Activity – Pull out each line of the records holding the string "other".

START Records for the task

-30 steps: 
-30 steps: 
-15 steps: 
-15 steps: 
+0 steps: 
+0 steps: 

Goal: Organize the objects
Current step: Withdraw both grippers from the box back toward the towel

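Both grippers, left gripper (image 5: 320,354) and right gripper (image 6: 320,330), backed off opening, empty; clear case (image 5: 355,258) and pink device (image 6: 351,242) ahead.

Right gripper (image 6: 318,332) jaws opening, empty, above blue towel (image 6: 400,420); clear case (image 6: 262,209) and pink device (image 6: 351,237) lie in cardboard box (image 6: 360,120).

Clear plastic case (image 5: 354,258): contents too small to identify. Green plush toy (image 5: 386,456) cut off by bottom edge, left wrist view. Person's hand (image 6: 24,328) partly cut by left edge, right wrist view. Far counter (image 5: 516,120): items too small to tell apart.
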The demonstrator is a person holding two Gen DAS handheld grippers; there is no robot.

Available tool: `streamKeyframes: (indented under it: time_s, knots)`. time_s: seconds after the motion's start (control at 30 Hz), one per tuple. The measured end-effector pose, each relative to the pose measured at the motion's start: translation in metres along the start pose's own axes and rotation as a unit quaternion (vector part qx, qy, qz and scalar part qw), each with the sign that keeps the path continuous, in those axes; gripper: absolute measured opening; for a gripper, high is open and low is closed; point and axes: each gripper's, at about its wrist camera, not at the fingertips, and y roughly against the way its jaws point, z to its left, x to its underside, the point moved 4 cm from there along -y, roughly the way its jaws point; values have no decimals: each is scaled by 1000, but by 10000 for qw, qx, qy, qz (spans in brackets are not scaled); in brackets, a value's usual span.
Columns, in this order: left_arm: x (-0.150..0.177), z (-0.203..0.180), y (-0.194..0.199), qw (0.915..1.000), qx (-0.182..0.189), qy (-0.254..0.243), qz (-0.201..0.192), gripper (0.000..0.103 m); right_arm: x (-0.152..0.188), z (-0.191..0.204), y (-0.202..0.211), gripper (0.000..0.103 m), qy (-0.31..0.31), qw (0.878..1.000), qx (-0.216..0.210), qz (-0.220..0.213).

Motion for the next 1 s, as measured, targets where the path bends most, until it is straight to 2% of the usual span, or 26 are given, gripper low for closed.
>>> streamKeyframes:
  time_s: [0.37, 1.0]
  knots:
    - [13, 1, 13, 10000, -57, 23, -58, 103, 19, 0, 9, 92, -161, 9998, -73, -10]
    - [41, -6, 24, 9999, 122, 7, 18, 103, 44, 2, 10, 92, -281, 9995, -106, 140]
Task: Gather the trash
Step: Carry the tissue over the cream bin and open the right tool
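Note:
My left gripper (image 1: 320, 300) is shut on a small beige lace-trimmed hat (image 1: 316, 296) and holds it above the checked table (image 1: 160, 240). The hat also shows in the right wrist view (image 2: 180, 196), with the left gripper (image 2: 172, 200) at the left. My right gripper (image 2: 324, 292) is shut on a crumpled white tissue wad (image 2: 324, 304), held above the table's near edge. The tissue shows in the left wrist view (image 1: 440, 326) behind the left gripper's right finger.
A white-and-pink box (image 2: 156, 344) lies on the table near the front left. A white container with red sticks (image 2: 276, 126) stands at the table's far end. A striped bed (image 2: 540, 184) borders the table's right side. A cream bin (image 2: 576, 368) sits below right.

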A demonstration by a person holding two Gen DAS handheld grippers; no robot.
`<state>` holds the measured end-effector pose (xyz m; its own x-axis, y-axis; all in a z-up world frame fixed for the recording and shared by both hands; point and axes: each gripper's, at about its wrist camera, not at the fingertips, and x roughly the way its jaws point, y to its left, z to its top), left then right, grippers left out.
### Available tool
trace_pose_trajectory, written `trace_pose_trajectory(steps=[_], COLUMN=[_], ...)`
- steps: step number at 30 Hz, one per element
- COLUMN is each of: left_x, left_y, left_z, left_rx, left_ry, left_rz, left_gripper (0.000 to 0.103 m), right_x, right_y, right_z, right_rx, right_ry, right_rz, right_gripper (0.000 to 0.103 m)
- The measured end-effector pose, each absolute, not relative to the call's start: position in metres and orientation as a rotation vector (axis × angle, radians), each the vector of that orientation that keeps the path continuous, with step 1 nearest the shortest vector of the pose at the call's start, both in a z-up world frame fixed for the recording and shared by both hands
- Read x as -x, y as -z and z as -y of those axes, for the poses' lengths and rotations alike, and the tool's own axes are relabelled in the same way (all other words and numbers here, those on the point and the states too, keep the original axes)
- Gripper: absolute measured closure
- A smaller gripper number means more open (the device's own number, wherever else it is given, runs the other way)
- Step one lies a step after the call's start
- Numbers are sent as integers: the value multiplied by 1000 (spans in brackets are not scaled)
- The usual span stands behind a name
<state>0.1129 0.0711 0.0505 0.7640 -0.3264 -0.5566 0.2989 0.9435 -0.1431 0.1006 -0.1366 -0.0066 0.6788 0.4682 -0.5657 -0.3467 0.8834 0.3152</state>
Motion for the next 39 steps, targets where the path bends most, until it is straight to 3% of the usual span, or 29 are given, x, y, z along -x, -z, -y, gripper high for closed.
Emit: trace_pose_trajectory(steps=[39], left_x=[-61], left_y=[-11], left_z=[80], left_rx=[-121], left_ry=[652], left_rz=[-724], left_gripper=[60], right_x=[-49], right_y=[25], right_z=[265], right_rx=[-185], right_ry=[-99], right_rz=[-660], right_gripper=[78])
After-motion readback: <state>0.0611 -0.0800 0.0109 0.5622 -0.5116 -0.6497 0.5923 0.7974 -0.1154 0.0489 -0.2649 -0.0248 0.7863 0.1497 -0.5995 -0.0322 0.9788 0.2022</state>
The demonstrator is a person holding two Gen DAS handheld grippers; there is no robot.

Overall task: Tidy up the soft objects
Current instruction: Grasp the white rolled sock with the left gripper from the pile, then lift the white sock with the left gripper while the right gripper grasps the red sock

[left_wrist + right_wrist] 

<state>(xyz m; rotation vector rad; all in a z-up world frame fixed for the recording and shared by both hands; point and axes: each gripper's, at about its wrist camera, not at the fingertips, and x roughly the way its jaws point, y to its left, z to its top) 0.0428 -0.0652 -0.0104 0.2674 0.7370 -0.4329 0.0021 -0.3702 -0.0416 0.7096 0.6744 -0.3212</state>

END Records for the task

Answer to the problem –
- Read x as -x, y as -z and z as -y of those axes, for the poses' lengths and rotations alike, and the tool's own axes are relabelled in the same way (all other words and numbers here, those on the point and the states too, keep the original axes)
- A smaller gripper number means more open (the device's own number, wherever else it is given, runs the other way)

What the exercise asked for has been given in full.